本実施形態のソールプレートの撤去方法によれば、従来のようにグラインダー20の研削刃21でビード10aを研削して研削溝10f(
図11参照)を形成するのではなく、切削装置100の切削刃161でビード10aを切削して切削溝10bを形成する。このため、切削溝10bを形成するまでの時間が比較的短い。そして、切削装置100を用いて切削刃161を下フランジ1aに沿って平面方向に移動させるため、下フランジ1aを傷付けることがない。
【0037】
特に、本実施形態では、比較的厚い切削刃161を用いて、比較的幅が広い切削溝10bを形成する。これにより、ビード10aの内側接合端z1が視認できるように薄皮部10cが形成される。このため、その後にグラインダー20の研削刃21で薄皮部10cを研削するときに、ビード10aの内側接合端1zを視認しながら除去することができる。従って、薄皮部10cを確実に且つ早く除去することができる。こうして、切削刃161によって切削溝10bを早く形成できる共に、ビード10aの内側接合端z1の視認によって薄皮部10cを早く除去できるため、施工効率を向上させることができる。この結果、従来に比べて施工コストを大幅に下げることができる。
【0038】
また、切削溝10bの形成では、切削装置100を用いて切削刃161を移動させるだけであるため、比較的経験が浅い作業員であっても容易に行うことができる。そして、薄皮部10cを除去する作業でも、切削溝10bの幅寸法U1(5mm)が比較的大きいため、研削刃21が切削溝10bに噛み込むことがない。
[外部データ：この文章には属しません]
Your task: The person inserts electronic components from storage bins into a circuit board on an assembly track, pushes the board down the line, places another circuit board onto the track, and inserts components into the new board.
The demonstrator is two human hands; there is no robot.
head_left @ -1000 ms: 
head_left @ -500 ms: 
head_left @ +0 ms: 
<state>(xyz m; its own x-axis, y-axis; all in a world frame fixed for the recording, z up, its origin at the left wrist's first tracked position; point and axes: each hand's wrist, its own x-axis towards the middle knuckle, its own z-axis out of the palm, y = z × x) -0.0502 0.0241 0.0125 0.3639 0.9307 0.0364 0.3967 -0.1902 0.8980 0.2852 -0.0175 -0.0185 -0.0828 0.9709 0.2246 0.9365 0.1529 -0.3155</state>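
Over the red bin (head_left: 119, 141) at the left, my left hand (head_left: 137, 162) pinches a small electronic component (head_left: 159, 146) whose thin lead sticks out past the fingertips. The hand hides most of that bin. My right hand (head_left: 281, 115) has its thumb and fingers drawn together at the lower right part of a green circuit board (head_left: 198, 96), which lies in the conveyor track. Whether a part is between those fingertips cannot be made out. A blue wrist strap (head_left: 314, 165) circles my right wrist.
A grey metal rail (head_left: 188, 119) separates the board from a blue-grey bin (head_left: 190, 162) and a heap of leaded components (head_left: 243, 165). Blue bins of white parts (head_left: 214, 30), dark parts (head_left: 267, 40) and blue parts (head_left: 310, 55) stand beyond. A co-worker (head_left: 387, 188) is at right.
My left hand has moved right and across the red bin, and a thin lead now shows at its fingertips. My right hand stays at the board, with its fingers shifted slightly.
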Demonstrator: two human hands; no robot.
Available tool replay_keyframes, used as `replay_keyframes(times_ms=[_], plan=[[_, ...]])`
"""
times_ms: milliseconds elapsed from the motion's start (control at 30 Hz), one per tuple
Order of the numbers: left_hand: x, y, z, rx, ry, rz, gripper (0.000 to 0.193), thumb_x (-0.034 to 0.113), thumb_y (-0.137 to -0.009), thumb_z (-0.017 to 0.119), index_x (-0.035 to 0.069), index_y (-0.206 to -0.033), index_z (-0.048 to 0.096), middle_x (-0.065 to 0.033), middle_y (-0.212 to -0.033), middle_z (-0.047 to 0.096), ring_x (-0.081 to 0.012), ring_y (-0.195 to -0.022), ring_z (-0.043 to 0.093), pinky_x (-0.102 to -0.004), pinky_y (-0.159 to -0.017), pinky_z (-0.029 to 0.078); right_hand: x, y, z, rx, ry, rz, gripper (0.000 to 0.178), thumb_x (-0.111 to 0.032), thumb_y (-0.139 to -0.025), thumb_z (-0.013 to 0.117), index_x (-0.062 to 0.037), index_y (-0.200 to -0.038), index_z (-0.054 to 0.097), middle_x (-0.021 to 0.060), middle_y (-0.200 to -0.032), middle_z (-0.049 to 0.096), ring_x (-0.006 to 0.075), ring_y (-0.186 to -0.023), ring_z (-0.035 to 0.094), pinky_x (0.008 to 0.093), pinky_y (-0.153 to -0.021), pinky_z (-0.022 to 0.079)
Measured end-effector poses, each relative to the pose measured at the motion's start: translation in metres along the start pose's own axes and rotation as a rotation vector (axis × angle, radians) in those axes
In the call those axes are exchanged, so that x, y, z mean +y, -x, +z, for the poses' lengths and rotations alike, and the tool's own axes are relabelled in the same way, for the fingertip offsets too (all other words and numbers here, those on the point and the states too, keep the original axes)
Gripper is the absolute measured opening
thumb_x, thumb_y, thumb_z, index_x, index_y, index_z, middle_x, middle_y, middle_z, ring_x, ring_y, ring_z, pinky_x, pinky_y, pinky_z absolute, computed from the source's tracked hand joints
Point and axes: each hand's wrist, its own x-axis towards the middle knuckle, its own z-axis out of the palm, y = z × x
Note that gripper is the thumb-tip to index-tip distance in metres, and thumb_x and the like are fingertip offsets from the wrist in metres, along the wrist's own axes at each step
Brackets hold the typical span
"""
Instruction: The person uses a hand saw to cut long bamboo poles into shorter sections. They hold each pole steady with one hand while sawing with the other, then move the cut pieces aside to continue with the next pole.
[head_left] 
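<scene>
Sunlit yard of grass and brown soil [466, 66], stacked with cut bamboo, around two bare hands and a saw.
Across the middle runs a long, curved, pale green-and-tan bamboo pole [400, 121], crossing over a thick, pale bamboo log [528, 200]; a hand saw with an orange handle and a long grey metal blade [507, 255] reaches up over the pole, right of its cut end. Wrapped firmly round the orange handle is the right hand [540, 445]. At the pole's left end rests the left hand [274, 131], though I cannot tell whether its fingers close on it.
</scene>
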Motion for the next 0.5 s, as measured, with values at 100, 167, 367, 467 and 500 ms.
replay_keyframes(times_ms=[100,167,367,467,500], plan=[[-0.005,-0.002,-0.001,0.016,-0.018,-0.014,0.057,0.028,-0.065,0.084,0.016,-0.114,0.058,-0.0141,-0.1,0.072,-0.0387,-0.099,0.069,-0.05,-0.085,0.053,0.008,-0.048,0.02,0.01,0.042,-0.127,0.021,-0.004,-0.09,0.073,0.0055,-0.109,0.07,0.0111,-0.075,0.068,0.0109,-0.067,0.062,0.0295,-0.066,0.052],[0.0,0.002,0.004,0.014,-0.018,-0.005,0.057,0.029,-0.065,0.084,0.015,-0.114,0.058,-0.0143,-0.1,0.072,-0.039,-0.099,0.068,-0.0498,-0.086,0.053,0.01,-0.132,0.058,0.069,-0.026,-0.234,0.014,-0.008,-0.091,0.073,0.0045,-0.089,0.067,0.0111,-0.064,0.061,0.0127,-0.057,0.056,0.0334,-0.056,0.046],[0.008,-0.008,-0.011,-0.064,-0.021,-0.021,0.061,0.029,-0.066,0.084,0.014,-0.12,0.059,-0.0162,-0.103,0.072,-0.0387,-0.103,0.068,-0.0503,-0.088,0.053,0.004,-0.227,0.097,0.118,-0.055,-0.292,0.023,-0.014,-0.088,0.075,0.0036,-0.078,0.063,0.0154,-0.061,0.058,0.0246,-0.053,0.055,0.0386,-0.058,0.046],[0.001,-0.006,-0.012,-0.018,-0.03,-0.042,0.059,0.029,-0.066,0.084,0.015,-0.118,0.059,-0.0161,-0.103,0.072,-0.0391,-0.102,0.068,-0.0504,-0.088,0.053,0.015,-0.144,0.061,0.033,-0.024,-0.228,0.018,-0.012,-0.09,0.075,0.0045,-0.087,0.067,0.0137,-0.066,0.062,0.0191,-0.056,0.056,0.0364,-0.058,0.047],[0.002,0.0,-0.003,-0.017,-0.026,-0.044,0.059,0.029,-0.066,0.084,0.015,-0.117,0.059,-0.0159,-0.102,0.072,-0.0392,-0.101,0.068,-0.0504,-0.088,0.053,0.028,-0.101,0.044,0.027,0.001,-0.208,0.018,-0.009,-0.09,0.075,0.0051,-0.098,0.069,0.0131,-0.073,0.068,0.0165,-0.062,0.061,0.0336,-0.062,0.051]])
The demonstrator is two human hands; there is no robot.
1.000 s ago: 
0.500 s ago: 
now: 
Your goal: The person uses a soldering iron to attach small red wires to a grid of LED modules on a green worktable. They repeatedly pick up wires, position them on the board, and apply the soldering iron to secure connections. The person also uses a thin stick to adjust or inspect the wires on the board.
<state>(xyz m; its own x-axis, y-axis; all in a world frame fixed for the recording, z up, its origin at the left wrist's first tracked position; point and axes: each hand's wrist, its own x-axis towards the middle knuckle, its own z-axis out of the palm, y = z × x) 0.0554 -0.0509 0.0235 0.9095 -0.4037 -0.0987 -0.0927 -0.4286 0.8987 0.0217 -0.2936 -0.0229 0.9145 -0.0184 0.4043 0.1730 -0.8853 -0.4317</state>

従って、グラインダー20の挙動が不安定になる危険がない。こうして、作業の安全性が高く、作業員の技量に依らずに作業品質及び作業時間を安定させることができる
【0039】
ここで、本実施形態において、厚さ寸法K1が5mmである切削刃161を用いた理由は、以下に基づく。即ち、厚さ寸法K1が5mmである切削刃161であれば、薄皮部10cを形成する際に、ビード10aの内側接合端z1が確実に視認できるようになる。そこで、厚さ寸法K1が大きければ大きい程良いとも考えられる。しかし、仮に厚さ寸法K1が8mm以上である切削刃を用いると、切削刃を回転駆動させる切削装置が大型化する。これにより、切削装置の重量が大きくなり、作業員が切削装置を持ち上げる作業が困難になる。本実施形態の切削刃161を回転駆動させる切削装置100の重量は約60kgである。こうして、内側接合端z1を視認できることと、切削装置100の重量の観点から、厚さ寸法K1が5mm以上であり且つ8mmより小さい切削刃を用いることが好ましい。
【0040】
上記した説明から分かるように、本実施形態では、切削溝10bを形成する際に、薄皮部10cをできるだけ無くすという技術的思想ではなく、薄皮部10cが残ることを前提として、ビード10aの内側接合端z1を視認できるように切削を行うという従来にない技術的思想を有している。そして、ソールプレート10がビード10aによってより強固に接合されていればいるほど、上述した本実施形態のソールプレートの撤去方法の効果がより顕著に表れる。
【0041】
以上、本発明に係るソールプレートの撤去方法について説明したが、本発明はこの実施形態に限定されることなく、その趣旨を逸脱しない範囲で様々な変更が可能である。
本実施形態においては、切削刃161として千鳥刃サイドカッターを用いたが、切削刃は千鳥刃カッターに限定されるものではない。例えば、
図8(A)(B)に示すように、径外方端部に形成されている各刃161cが、上面161a及び下面161bに直交している通常のサイドカッターであっても良い。また、各刃が着脱可能なスローアウェイチップになっているサイドカッターを用いても良い。
また、本実施形態においては、薄皮部10cをグラインダー20で研削して除去したが、薄皮部10cを除去する方法は適宜変更可能であり、例えば、打込み矢及びハンマーを用いて薄皮部10cを除去しても良い。
また、本実施形態で説明した各寸法S1(8mm),S2(5mm),T1(8mm),K1(5mm),W1(13mm以上)はあくまで一例として示したものであって、適宜変更可能である。